- [Available data]
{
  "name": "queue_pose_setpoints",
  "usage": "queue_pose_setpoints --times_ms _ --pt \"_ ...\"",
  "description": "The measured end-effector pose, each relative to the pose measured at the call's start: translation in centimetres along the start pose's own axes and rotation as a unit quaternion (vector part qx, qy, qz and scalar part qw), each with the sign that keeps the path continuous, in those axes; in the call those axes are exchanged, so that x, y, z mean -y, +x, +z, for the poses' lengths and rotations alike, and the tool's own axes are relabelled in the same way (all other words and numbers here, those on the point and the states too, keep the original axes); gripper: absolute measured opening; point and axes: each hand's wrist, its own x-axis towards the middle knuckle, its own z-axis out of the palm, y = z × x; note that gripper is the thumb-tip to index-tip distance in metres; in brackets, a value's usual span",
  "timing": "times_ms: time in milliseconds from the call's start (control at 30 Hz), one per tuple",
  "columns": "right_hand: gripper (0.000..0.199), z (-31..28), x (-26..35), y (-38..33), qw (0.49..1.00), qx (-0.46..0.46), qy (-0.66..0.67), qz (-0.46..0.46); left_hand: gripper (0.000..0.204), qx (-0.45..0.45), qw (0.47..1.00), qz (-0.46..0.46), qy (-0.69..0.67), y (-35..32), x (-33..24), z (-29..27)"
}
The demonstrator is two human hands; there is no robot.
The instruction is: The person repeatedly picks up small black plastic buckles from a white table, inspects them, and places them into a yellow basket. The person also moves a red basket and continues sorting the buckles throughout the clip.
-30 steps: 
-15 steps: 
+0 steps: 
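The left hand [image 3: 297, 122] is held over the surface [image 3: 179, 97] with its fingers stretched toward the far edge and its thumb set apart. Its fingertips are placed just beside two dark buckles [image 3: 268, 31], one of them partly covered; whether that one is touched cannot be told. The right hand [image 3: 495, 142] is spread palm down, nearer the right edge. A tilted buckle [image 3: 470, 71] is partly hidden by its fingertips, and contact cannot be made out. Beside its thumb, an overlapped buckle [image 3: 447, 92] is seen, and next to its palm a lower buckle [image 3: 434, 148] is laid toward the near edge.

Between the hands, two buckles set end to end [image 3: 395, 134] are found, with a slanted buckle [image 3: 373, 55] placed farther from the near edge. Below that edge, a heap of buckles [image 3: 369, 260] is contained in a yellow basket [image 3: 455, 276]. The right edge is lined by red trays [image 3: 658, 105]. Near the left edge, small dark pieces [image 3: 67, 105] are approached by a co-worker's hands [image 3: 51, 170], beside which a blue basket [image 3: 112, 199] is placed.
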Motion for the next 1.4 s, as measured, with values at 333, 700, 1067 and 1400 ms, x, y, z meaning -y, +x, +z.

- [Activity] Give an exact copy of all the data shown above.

- [Exercise result]
{
  "name": "queue_pose_setpoints",
  "usage": "queue_pose_setpoints --times_ms _ --pt \"_ ...\"",
  "description": "The measured end-effector pose, each relative to the pose measured at the call's start: translation in centimetres along the start pose's own axes and rotation as a unit quaternion (vector part qx, qy, qz and scalar part qw), each with the sign that keeps the path continuous, in those axes; in the call those axes are exchanged, so that x, y, z mean -y, +x, +z, for the poses' lengths and rotations alike, and the tool's own axes are relabelled in the same way (all other words and numbers here, those on the point and the states too, keep the original axes); gripper: absolute measured opening; point and axes: each hand's wrist, its own x-axis towards the middle knuckle, its own z-axis out of the palm, y = z × x; note that gripper is the thumb-tip to index-tip distance in metres; in brackets, a value's usual span",
  "timing": "times_ms: time in milliseconds from the call's start (control at 30 Hz), one per tuple",
  "columns": "right_hand: gripper (0.000..0.199), z (-31..28), x (-26..35), y (-38..33), qw (0.49..1.00), qx (-0.46..0.46), qy (-0.66..0.67), qz (-0.46..0.46); left_hand: gripper (0.000..0.204), qx (-0.45..0.45), qw (0.47..1.00), qz (-0.46..0.46), qy (-0.69..0.67), y (-35..32), x (-33..24), z (-29..27)"
}
The demonstrator is two human hands; there is no robot.
The instruction is: The person repeatedly picks up small black plastic buckles from a white table, inspects them, and places them into a yellow basket. The person also moves a red basket and continues sorting the buckles throughout the clip.
-30 steps: 
-15 steps: 
+0 steps: 
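The left hand [image 3: 297, 122] is held over the surface [image 3: 179, 97] with its fingers stretched toward the far edge and its thumb set apart. Its fingertips are placed just beside two dark buckles [image 3: 268, 31], one of them partly covered; whether that one is touched cannot be told. The right hand [image 3: 495, 142] is spread palm down, nearer the right edge. A tilted buckle [image 3: 470, 71] is partly hidden by its fingertips, and contact cannot be made out. Beside its thumb, an overlapped buckle [image 3: 447, 92] is seen, and next to its palm a lower buckle [image 3: 434, 148] is laid toward the near edge.

Between the hands, two buckles set end to end [image 3: 395, 134] are found, with a slanted buckle [image 3: 373, 55] placed farther from the near edge. Below that edge, a heap of buckles [image 3: 369, 260] is contained in a yellow basket [image 3: 455, 276]. The right edge is lined by red trays [image 3: 658, 105]. Near the left edge, small dark pieces [image 3: 67, 105] are approached by a co-worker's hands [image 3: 51, 170], beside which a blue basket [image 3: 112, 199] is placed.
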Motion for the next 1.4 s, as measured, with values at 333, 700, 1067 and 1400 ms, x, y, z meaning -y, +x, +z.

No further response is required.